Elevidys Gene Therapy Shows Positive Results in Duchenne Muscular Dystrophy Trial

Sarepta Therapeutics announced positive topline results from the EMBARK phase 3 trial of its gene therapy Elevidys for Duchenne muscular dystrophy on June 18, 2024. The trial evaluated Elevidys in 125 ambulatory boys aged 4 to 7 years with Duchenne muscular dystrophy. Elevidys is designed to deliver a functional micro-dystrophin gene to muscle cells.

The trial met its primary endpoint, with Elevidys-treated patients showing a statistically significant improvement in North Star Ambulatory Assessment scores compared to placebo at week 52. The North Star Ambulatory Assessment measures motor function in Duchenne muscular dystrophy patients.

Secondary endpoints, including time to rise from the floor and 10-meter walk/run test, also favored the treatment group, though some did not reach statistical significance.

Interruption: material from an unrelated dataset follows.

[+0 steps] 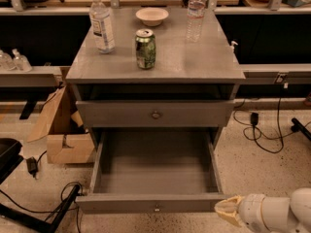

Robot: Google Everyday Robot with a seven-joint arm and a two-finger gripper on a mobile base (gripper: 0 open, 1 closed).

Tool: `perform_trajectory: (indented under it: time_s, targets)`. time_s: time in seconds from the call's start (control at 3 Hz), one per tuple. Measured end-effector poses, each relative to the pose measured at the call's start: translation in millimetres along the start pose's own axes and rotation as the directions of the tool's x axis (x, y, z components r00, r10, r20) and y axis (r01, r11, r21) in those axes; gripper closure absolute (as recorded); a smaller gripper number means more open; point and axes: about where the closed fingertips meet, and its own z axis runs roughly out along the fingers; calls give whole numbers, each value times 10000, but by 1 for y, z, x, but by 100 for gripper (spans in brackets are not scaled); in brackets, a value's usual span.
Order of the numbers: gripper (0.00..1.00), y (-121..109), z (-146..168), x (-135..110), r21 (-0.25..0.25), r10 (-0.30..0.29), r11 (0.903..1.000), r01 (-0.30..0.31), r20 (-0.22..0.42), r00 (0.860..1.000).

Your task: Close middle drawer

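Two clear water bottles stand on the grey cabinet top [194,64], one at 10 o'clock [102,23] with a pale label, one at 1 o'clock [196,12]. Between them, at 12, sits a white bowl [152,16]. A green can [146,48] stands near the middle; no writing on any of them can be read. The middle drawer [121,204] is pulled far out towards 6 o'clock, its box bare, under a shut drawer [194,113]. The gripper [226,210] sits at 5 o'clock, by the open front's right end; spread or pressed together, I cannot tell. A cardboard box [68,149] lies at 9 o'clock, and cables [265,140] at 3.
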Motion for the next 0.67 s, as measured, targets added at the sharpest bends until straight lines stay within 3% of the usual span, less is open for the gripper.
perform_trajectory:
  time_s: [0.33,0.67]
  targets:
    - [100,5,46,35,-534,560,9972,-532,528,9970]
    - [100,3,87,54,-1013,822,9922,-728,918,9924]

Muscular Dystrophy and Prior Treatments Duchenne

muscular dystrophy is a genetic disorder caused by mutations in the dystrophin gene, leading to progressive muscle weakness and loss of ambulation, typically by the early teens.

It affects approximately 1 in 3,500 to 5,000 male births worldwide. Without treatment, life expectancy is around 20 to 30 years due to respiratory and cardiac complications. The field has seen developments in exon-skipping therapies, which aim to restore partial dystrophin production by skipping mutated gene segments.

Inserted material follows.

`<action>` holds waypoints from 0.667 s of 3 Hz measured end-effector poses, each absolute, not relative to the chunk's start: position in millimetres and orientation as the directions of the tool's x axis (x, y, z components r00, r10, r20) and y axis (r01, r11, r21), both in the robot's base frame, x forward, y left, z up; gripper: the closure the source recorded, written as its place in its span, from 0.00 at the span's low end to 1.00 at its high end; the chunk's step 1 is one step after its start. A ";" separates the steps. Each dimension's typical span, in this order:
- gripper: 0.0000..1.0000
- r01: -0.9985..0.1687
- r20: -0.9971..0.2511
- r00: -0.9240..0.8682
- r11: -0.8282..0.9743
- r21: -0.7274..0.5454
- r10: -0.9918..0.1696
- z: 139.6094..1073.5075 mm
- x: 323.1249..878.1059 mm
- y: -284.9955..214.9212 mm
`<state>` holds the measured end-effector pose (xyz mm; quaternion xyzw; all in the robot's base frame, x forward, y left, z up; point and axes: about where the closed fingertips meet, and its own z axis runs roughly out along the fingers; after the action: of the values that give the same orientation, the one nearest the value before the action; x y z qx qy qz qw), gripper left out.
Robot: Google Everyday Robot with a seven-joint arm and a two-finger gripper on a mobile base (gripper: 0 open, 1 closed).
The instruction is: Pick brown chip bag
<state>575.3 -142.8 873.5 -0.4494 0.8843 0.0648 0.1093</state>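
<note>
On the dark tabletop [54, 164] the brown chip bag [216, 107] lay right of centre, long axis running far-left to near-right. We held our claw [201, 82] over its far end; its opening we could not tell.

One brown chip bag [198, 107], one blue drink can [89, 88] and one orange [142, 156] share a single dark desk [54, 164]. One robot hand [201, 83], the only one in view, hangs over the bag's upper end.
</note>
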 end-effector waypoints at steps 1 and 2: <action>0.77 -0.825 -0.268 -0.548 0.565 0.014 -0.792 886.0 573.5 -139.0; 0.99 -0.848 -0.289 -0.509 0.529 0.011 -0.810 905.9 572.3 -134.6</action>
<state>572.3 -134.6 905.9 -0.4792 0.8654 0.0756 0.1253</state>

Sarepta's earlier exon-skipping drug eteplirsen received accelerated FDA approval in 2016 based on increased dystrophin levels, despite mixed clinical outcomes. Subsequent drugs like golodirsen and casimersen followed similar paths, but larger trials have shown limited functional benefits, raising questions about efficacy.

The EMBARK trial was a randomized, double-blind, placebo-controlled study conducted at multiple sites in the United States and Europe.